The Bone Marrow Draft: The Pick Is In

"Knowing is better than wondering. Waking is better than sleeping. And even the biggest failure, even the worst, beats the hell out of never trying."
-from Grey's Anatomy

This week was all about getting my last clearance. I had my exam with the dentist this week and the great news is that even though it's been at least six years since I saw a dentist, I have no cavities. I also don't need any tooth extractions or anything dramatic. I do need a deep cleaning. But the great news is that my dentist can do it with sedation, so I can be knocked out for it. I had the option of just having laughing gas, but I've had enough of being poked and prodded and I'm going to have a lot more of it, so I just decided this is one thing I can sleep through. 

I'll have my teeth deep cleaned on May 21. I emailed my nurse coordinator to let her know this.
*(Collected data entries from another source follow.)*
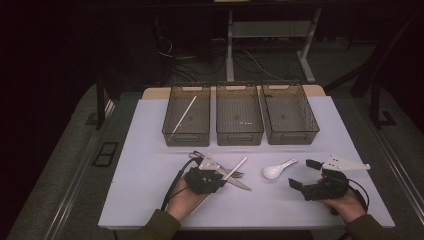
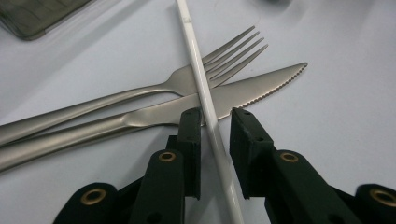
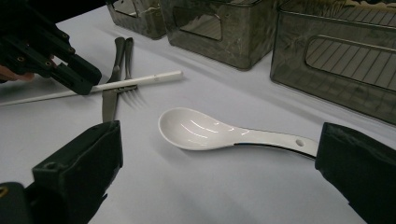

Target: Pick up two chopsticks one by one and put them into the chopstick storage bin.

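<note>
A white chopstick [image 2: 196, 60] lies across a steel fork [image 2: 187, 79] and a serrated knife [image 2: 252, 88] on the white table [image 1: 150, 150]. My left gripper [image 2: 215, 116] is low over them, its jaws standing on either side of the chopstick with a small gap, open. In the high view the left gripper [image 1: 226, 176] sits at the near end of the chopstick [image 1: 239, 166]. A white ceramic spoon [image 3: 201, 130] lies bowl-up in front of my right gripper [image 3: 217, 137], whose jaws are spread wide and hold nothing. From above, the right gripper [image 1: 304, 174] is just right of the spoon [image 1: 277, 170].
Three smoky plastic bins stand in a row at the back: the left bin [image 1: 172, 135] holds another white chopstick [image 1: 184, 115], while the middle bin [image 1: 240, 137] and right bin [image 1: 292, 136] look empty. Cables trail from both grippers toward the table's near edge.
</note>
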`<state>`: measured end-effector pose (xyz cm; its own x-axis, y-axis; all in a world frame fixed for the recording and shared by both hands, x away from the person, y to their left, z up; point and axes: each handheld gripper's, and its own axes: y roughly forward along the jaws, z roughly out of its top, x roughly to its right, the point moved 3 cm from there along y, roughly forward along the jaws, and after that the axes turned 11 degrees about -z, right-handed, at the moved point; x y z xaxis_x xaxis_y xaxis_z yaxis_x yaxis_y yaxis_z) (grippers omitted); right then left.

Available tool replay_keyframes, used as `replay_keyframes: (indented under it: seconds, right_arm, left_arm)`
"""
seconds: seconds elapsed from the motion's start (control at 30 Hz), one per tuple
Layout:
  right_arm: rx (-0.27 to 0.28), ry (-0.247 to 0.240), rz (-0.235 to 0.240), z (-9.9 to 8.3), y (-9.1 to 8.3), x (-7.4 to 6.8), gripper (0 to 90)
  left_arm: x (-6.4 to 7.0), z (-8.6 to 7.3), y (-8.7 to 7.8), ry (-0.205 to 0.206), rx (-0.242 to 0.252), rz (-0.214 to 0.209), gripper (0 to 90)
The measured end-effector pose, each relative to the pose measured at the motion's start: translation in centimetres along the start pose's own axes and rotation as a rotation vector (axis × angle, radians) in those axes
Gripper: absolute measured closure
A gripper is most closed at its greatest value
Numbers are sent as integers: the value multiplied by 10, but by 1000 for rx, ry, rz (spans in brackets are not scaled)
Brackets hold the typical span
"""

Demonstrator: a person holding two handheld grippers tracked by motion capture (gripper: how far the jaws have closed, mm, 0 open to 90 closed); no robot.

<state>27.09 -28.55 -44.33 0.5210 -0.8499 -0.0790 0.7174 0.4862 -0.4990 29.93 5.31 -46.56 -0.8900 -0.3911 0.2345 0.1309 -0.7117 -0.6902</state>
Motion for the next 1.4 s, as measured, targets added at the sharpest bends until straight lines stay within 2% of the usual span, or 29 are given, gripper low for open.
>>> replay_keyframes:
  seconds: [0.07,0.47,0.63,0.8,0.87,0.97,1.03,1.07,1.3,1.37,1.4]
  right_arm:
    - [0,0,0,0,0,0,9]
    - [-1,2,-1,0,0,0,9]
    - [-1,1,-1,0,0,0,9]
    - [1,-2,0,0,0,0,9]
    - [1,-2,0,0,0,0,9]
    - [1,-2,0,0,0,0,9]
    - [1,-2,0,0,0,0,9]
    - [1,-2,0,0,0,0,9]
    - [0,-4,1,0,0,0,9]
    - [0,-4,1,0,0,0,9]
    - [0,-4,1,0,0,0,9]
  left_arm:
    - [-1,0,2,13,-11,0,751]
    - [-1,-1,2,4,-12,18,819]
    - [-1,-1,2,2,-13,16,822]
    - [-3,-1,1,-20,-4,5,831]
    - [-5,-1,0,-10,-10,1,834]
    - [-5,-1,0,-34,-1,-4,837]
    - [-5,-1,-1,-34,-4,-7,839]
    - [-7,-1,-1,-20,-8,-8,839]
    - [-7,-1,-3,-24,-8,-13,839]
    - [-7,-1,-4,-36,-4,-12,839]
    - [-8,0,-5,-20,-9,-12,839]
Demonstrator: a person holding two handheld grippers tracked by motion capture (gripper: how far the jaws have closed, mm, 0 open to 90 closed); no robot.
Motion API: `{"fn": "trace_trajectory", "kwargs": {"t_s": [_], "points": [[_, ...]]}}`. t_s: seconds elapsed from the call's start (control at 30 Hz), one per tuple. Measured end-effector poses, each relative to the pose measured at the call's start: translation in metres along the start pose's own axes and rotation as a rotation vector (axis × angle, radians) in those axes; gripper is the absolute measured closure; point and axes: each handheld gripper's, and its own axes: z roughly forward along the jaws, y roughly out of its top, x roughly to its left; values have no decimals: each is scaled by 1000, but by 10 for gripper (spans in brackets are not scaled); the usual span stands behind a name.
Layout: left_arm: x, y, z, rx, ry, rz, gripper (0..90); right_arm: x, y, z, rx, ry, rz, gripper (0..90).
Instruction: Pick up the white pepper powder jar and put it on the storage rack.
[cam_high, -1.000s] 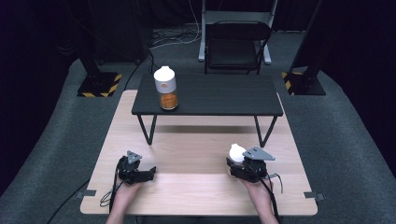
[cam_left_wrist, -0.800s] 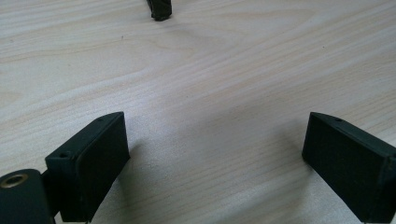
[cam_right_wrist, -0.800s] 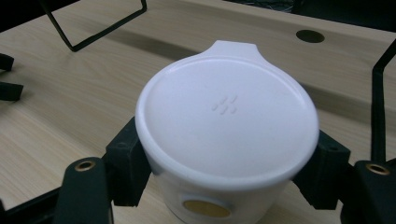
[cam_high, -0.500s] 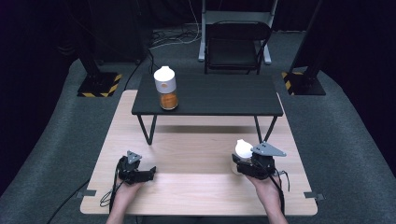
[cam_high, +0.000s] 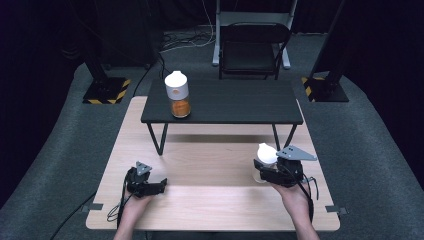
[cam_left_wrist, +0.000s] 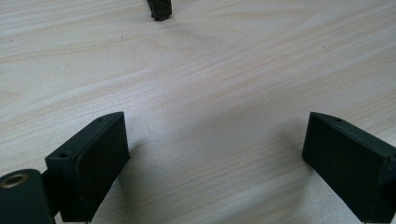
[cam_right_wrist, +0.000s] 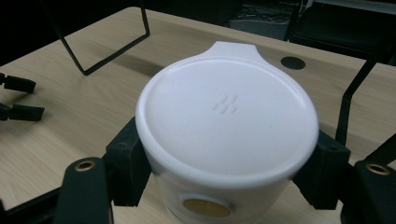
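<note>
My right gripper (cam_high: 262, 172) is shut on a jar with a white lid (cam_high: 266, 152) at the right of the wooden table (cam_high: 215, 200). In the right gripper view the jar's white lid (cam_right_wrist: 226, 116) sits between the jaws of the right gripper (cam_right_wrist: 226, 179), which press its sides. I cannot tell whether the jar rests on the wood. A second jar (cam_high: 177, 95), white-capped with orange contents, stands on the low black table (cam_high: 240, 102). My left gripper (cam_high: 161, 185) lies open on the wood at the front left. In the left gripper view, the left gripper (cam_left_wrist: 215, 158) holds nothing.
The low black table spans the back of the wooden table on thin black legs (cam_high: 156, 137). One leg's foot (cam_left_wrist: 159, 9) shows ahead of the left jaws. A round hole (cam_right_wrist: 293, 62) is in the wood beyond the held jar. A black chair (cam_high: 252, 50) stands behind.
My right gripper has moved to the right and slightly away from me with the white-lidded jar in it. The left gripper has stayed in place.
</note>
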Motion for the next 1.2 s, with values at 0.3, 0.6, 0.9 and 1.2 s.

I also asked about whether or not any other samples had come into the lab, but I thought I might be bugging her too early about that, since I had it down to check with her next week.

Today is the first night of the NFL Draft, which is something my dad and I watch together. It's appropriate that on a day of selections, I got an important message.

After getting in a few confirmatory samples, my nurse coordinator and the entire BMT team have decided that the first person to respond to the search is my best fit and that even if more samples were to come in, I couldn't do better than this first registrant. They asked me when would be best for me to be admitted and I said June 3. This will give us time to get several projects done, time for my mom to get a couple pain injections for her spine, time for me to clean my room, time for us to get the house clean, and time for us to do a few things as a family before life changes for us.

Next, my nurse coordinator will check on dates with my donor -- I will get my donation from my donor on the same day that their stem cells are harvested. So it's possible June 3 won't work, but I'm hoping it will.

Until this point, the BMT has felt like something that was happening to me, but also not because a donor was kind of hypothetical and there was time frame we were shooting for. But once I now that I've found out I have a donor, I'm starting to feel like it's something I'm doing and that I'm almost ready for, and less like this horrible thing that is going to clobber me. I'm still partially terrified -- but I'm also really unbelievably grateful and hopeful and even a little bit excited. I'm more than ready for life after cancer. And I know this transplant is going to take a lot out of me and rake me across the coals a little, but at least it's going towards something, instead of this vicious circle I've been in for so long now.

I was also really encouraged to know the entire allogeneic BMT team of doctors have been invested in this process. I knew my nurse coordinator and my doctor would be, but I didn't know all their colleagues would be, too. I feel like a lot of people are pulling for me and are doing right by me, and that makes me feel a little more concerned. I know when I'm in the hospital for the transplant, I won't see my doctor every day, but I will see a member of the team, and it's nice to know that they're invested, too.

In the next few weeks, we'll be focusing mostly on getting the house ready and getting me emotionally ready for the transplant. Sometime in May, I'll have a bone marrow biopsy. I haven't had one since the day after I was diagnosed in 2013, so I have no idea what is going on in there. The week before my transplant my mom is taking me for a mani-pedi and also to get my head shaved. It'll give me a couple of days to get used to that. I'll also have another visit with my social worker and another appointment with my BMT team.

We still have a few things to get, but my new pajamas -- 16 pair of button front or henley front pajamas -- have all arrived, as have my pillow cases, and my twin comforter. 

As all these things start to happen and fall into place, this is feeling more real. I already have such gratitude for my donor. A year from now, I'm sure I'll have even more.